You are viewing a plain text version of this content. The canonical link for it is here.
Posted to java-user@lucene.apache.org by Stephane Vaucher <va...@cirano.qc.ca> on 2003/04/28 20:22:34 UTC
How to store document meta information
Hello everyone,
I've got a document that I run through an information extraction engine
that returns a list of concepts associated to a document with an
appropriate relevancy factor (for example, with a news article, it might
return sport=100%, litterature=84% and politics=10%).
I would like to index these concepts with an indication of their relevancy
levels. Is there a recommended way of doing this? Searching the FAQs, I
found none, but from my knowledge of lucene, I gather I could do it the
following ways:
1) If all concepts were to be stored in a single field (as I would
prefer), I don't think I can use field boosting, so I would have to
probably hold multiple instances of my concept (e.g. I could have 100
"sport", 84 "litterature" and 10 "politics") in my field.
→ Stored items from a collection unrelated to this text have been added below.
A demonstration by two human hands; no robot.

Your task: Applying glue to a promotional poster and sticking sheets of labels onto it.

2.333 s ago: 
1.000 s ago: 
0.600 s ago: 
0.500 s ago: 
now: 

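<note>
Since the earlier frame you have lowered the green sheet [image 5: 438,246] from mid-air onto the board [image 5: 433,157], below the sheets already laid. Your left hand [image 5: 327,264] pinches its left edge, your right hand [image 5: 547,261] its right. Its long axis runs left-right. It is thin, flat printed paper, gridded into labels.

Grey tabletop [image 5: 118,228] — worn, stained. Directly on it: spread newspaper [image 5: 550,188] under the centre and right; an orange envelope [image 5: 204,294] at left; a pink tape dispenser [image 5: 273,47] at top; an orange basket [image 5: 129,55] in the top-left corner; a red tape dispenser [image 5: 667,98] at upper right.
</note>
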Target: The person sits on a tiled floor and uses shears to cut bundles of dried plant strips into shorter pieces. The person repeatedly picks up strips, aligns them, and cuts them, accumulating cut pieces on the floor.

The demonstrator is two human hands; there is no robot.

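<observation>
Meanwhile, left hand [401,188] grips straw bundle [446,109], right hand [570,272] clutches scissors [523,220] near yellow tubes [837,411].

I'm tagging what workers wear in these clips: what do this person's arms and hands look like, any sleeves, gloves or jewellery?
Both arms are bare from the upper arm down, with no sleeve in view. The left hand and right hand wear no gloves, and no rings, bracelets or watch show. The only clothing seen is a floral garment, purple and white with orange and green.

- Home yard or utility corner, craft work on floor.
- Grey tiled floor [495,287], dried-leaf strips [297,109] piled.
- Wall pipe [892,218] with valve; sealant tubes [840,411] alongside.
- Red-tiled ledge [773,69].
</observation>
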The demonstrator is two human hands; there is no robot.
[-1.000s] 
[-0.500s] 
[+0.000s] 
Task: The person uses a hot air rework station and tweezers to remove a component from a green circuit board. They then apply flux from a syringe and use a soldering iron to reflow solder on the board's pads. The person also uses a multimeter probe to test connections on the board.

2) I could use multiple fields with varying boost factors. But I would be
forced to determine ahead of time how many concepts I'll have to perform
searches on all of the appropriate fields. This could probably affect the
performance of the app (I say this with no numbers, simple intuition, so
correct me if I'm wrong).
Any ideas, pointers or links are appreciated,
sv
---------------------------------------------------------------------
To unsubscribe, e-mail: lucene-user-unsubscribe@jakarta.apache.org
For additional commands, e-mail: lucene-user-help@jakarta.apache.org
Re: How to store document meta information
Posted by Stephane Vaucher <va...@cirano.qc.ca>.
On Mon, 28 Apr 2003, Joshua O'Madadhain wrote:
> On Mon, 28 Apr 2003, Stephane Vaucher wrote:
>
> > I've got a document that I run through an information extraction engine
> > that returns a list of concepts associated to a document with an
> > appropriate relevancy factor (for example, with a news article, it might
> > return sport=100%, litterature=84% and politics=10%).
>
> It's unclear what the semantics of your relevancy measure are. Is it
> something like a fuzzy set measure ('this article is 100% in the set of
> documents about sports, 84% in ... literature, and 10% in politics')?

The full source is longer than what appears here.